* [What you should do]: When you transcribe the listing that follows, keep every line exact and skip any picture.
□ □ □ □ □
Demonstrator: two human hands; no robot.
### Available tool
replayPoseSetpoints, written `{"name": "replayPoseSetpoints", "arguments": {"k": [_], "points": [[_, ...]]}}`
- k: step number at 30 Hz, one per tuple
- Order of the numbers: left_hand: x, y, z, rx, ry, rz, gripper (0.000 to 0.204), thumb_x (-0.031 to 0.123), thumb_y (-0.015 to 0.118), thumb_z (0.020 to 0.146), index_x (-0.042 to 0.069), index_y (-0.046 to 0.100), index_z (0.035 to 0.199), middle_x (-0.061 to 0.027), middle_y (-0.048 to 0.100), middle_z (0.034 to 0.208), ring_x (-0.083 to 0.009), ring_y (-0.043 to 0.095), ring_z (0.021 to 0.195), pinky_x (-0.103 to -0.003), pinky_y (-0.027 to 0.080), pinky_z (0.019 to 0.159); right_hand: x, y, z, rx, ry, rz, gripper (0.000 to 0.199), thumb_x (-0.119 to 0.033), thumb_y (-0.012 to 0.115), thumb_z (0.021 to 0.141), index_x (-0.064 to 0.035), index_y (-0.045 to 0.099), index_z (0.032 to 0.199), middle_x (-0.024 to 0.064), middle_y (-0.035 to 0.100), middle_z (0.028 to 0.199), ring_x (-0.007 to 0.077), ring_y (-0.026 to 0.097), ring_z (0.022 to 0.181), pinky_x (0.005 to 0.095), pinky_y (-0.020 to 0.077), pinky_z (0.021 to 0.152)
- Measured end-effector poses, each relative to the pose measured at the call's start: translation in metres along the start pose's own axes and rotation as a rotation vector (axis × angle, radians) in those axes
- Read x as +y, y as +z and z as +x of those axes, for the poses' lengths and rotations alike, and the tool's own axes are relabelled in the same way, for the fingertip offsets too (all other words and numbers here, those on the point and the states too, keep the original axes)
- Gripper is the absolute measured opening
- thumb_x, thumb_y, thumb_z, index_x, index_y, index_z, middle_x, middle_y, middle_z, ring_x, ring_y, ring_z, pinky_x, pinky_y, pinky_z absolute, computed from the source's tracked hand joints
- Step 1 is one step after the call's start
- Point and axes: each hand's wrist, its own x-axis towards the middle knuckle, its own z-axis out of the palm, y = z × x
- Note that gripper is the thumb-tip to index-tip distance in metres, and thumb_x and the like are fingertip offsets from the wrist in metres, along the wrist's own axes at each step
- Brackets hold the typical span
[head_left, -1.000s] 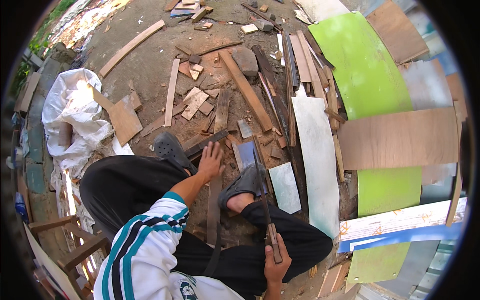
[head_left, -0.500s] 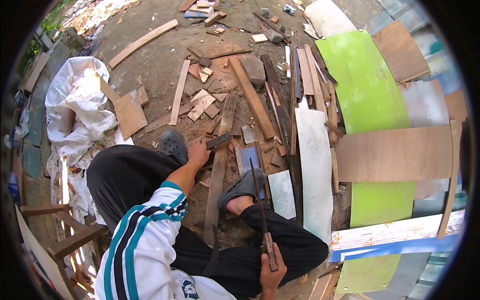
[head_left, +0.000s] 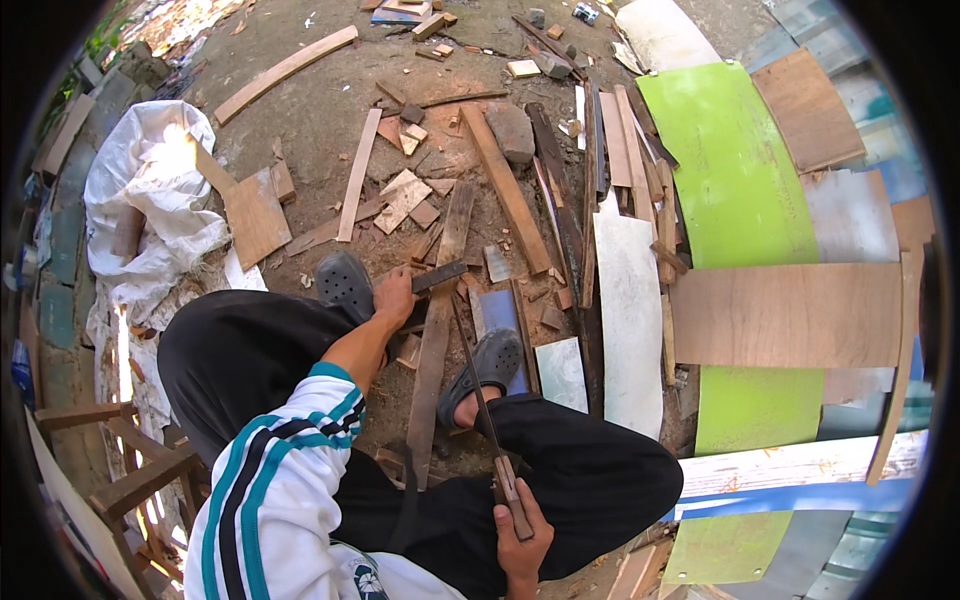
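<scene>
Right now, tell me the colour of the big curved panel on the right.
Bright lime green panel, clearest in the head view.
</scene>
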Motion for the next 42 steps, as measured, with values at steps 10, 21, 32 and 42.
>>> {"name": "replayPoseSetpoints", "arguments": {"k": [10,21,32,42], "points": [[-0.002,-0.024,0.001,-0.075,0.111,0.111,0.044,0.029,0.074,0.086,0.006,0.062,0.121,-0.0161,0.064,0.119,-0.0383,0.065,0.108,-0.049,0.052,0.090,-0.011,0.029,0.025,0.033,0.065,0.307,0.047,-0.016,0.072,0.094,0.0081,0.059,0.133,0.0219,0.073,0.111,0.0186,0.069,0.098,0.0299,0.0538,0.083],[-0.024,-0.028,0.003,-0.174,0.219,0.202,0.038,0.030,0.059,0.098,0.004,0.062,0.125,-0.0226,0.059,0.122,-0.0422,0.062,0.110,-0.049,0.051,0.093,-0.010,0.022,0.029,0.014,0.008,0.273,0.050,-0.021,0.072,0.095,0.0076,0.058,0.134,0.0230,0.073,0.107,0.0189,0.072,0.092,0.0292,0.0547,0.078],[-0.034,-0.027,0.011,-0.251,0.282,0.139,0.039,0.028,0.052,0.101,0.004,0.054,0.132,-0.0231,0.061,0.123,-0.0440,0.061,0.112,-0.050,0.051,0.094,-0.015,0.028,0.035,0.034,-0.047,0.183,0.050,-0.022,0.071,0.096,0.0067,0.058,0.135,0.0205,0.072,0.109,0.0183,0.069,0.095,0.0296,0.0538,0.081],[-0.018,-0.031,0.009,-0.287,0.131,0.176,0.040,0.030,0.064,0.096,0.006,0.059,0.127,-0.0220,0.056,0.126,-0.0419,0.063,0.111,-0.050,0.053,0.091,-0.011,0.038,0.038,0.038,-0.073,0.108,0.048,-0.021,0.072,0.094,0.0044,0.060,0.134,0.0252,0.073,0.107,0.0221,0.073,0.094,0.0315,0.0553,0.077]]}}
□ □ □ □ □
* [Answer space]:
Demonstrator: two human hands; no robot.
### Available tool
replayPoseSetpoints, written `{"name": "replayPoseSetpoints", "arguments": {"k": [_], "points": [[_, ...]]}}`
- k: step number at 30 Hz, one per tuple
- Order of the numbers: left_hand: x, y, z, rx, ry, rz, gripper (0.000 to 0.204), thumb_x (-0.031 to 0.123), thumb_y (-0.015 to 0.118), thumb_z (0.020 to 0.146), index_x (-0.042 to 0.069), index_y (-0.046 to 0.100), index_z (0.035 to 0.199), middle_x (-0.061 to 0.027), middle_y (-0.048 to 0.100), middle_z (0.034 to 0.208), ring_x (-0.083 to 0.009), ring_y (-0.043 to 0.095), ring_z (0.021 to 0.195), pinky_x (-0.103 to -0.003), pinky_y (-0.027 to 0.080), pinky_z (0.019 to 0.159); right_hand: x, y, z, rx, ry, rz, gripper (0.000 to 0.199), thumb_x (-0.119 to 0.033), thumb_y (-0.012 to 0.115), thumb_z (0.021 to 0.141), index_x (-0.064 to 0.035), index_y (-0.045 to 0.099), index_z (0.032 to 0.199), middle_x (-0.024 to 0.064), middle_y (-0.035 to 0.100), middle_z (0.028 to 0.199), ring_x (-0.007 to 0.077), ring_y (-0.026 to 0.097), ring_z (0.022 to 0.181), pinky_x (0.005 to 0.095), pinky_y (-0.020 to 0.077), pinky_z (0.021 to 0.152)
- Measured end-effector poses, each relative to the pose measured at the call's start: translation in metres along the start pose's own axes and rotation as a rotation vector (axis × angle, radians) in those axes
- Read x as +y, y as +z and z as +x of those axes, for the poses' lengths and rotations alike, and the tool's own axes are relabelled in the same way, for the fingertip offsets too (all other words and numbers here, those on the point and the states too, keep the original axes)
- Gripper is the absolute measured opening
- thumb_x, thumb_y, thumb_z, index_x, index_y, index_z, middle_x, middle_y, middle_z, ring_x, ring_y, ring_z, pinky_x, pinky_y, pinky_z absolute, computed from the source's tracked hand joints
- Step 1 is one step after the call's start
- Point and axes: each hand's wrist, its own x-axis towards the middle knuckle, its own z-axis out of the palm, y = z × x
- Note that gripper is the thumb-tip to index-tip distance in metres, and thumb_x and the like are fingertip offsets from the wrist in metres, along the wrist's own axes at each step
- Brackets hold the typical span
[head_left, -1.000s] 
[head_left, -0.500s] 
[head_left, +0.000s] 
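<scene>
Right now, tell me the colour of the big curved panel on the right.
Bright lime green panel, clearest in the head view.
</scene>
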Motion for the next 42 steps, as measured, with values at steps 10, 21, 32 and 42.
>>> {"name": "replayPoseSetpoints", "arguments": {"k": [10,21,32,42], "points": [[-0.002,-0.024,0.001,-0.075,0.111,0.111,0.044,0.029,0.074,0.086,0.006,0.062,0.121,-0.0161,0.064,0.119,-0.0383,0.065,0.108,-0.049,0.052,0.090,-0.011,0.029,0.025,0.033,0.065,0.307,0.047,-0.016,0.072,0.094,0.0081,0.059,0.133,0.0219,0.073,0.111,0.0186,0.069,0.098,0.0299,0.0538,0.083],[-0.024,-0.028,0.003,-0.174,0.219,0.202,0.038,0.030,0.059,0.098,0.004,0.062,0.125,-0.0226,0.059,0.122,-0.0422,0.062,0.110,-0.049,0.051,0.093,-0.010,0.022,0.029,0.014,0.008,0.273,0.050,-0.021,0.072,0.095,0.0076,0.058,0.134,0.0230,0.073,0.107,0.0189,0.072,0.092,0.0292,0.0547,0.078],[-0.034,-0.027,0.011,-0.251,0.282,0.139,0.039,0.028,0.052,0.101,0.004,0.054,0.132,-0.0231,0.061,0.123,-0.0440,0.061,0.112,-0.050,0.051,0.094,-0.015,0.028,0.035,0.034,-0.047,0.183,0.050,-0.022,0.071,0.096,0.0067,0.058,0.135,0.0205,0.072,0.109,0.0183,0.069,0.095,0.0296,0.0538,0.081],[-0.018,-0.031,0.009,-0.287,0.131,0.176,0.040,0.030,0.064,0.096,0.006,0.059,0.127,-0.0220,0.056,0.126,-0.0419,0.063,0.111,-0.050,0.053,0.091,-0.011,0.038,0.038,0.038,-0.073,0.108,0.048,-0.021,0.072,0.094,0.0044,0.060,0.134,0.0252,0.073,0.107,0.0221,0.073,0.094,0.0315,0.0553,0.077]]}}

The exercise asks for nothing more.